Investigators of the main American trial on first-trimester screening, called the BUN (Biochemistry, Ultrasound, Nuchal Translucency) study, reported an 83% detection rate with an 8% false-positive rate. Detection rates were similar—even higher—in the FASTER (First- and Second-Trimester Evaluation of Risk) trial published late last year.

In addition to examining first-trimester screening, the FASTER trial addressed the idea of integrating first- and second-trimester screening results. Everyone agrees that the FASTER trial results showed that first-trimester screening works far better than second-trimester screening, and that some patients can modify their first-trimester risk by adding second-trimester protocols. My interpretation, however, is that the vast majority of patients do not need to wait for additional screening.

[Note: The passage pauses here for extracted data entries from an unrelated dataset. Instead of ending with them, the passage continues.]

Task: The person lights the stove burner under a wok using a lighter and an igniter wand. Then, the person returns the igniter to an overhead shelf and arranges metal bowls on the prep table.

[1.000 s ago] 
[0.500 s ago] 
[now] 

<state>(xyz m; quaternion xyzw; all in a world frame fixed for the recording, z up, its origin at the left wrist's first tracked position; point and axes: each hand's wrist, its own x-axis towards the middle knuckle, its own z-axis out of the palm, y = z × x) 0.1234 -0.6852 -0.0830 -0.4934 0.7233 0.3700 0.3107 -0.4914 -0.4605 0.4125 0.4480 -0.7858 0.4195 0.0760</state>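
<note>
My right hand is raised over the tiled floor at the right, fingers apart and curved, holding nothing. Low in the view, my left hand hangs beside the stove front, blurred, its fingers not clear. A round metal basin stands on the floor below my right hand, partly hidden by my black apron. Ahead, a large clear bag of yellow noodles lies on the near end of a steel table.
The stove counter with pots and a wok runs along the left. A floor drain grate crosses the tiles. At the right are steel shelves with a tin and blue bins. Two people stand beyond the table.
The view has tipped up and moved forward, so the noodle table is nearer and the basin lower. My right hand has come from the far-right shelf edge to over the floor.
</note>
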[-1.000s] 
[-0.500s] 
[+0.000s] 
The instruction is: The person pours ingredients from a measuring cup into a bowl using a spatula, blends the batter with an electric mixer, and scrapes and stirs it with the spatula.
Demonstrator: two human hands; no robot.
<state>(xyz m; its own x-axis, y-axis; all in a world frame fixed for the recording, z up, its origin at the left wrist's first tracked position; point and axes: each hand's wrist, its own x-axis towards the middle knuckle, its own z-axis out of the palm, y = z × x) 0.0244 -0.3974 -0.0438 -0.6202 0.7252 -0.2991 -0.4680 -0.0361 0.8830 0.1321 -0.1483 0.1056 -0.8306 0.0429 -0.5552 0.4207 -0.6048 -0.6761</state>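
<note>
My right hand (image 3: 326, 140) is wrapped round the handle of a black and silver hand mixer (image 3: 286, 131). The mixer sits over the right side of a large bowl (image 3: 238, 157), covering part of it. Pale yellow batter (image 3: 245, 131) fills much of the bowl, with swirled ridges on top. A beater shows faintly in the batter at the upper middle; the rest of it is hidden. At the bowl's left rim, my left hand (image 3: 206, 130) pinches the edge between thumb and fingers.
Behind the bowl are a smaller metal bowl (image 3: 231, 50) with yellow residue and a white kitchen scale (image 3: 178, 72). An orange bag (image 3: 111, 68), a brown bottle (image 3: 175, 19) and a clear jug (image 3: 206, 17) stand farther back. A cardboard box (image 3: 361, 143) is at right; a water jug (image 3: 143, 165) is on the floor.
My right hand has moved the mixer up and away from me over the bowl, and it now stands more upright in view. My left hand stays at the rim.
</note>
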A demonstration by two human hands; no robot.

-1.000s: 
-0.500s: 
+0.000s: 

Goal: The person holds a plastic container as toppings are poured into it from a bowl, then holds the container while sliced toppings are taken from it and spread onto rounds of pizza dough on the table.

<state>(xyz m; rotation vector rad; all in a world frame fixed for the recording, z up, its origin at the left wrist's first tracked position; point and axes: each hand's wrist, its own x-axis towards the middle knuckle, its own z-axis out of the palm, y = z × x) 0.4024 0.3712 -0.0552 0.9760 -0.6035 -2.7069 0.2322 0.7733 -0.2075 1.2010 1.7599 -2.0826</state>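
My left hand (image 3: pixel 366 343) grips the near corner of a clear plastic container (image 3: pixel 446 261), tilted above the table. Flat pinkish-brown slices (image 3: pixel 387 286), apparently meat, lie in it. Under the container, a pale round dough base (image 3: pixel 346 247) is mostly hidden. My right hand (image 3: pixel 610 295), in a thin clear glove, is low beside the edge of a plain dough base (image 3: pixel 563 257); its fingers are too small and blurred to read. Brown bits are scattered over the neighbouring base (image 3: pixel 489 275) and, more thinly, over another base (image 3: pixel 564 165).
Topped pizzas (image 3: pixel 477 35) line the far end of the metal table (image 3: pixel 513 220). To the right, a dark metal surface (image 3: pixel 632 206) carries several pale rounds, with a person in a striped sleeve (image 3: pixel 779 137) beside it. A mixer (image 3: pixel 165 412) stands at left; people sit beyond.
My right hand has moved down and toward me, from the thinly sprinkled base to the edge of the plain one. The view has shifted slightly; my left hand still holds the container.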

They can have superb results in the first trimester.

Biochemistry can be done anytime between 9 and 13 weeks, but it is best done at weeks 9 or 10. Nuchal translucency, on the other hand, is only interpretable during weeks 11, 12, or 13. Before week 11 or after week 13, we cannot use the data.

Some experts have pointed to the possible added value of the fetal nasal bone measurement, but it is a much harder measurement to perform, and I believe it is unlikely that a large percentage of physicians will be able to do it competently. When it can be correctly obtained, however, it can be a good adjunct to the risk calculation. I consider it a second-line screening test that can be used if there is confusion or ambiguity about the first round of tests.

Ultrasound Quality

Successful first-trimester screening is contingent upon accurate nuchal translucency measurement. There are a number of ways to do the measurement, and frankly, the way in which a standard method was chosen was, in essence, arbitrary. Standardization is necessary, however. NT measurement is not an art.

If we're going to use ultrasound numbers in an algorithm—as we are in our new screening protocols—we must employ the same quality control we expect of any other laboratory measurement. Although the issue of ultrasound certification as a prerequisite of the performance of NT measurement has been debated, several organizations perform quality review.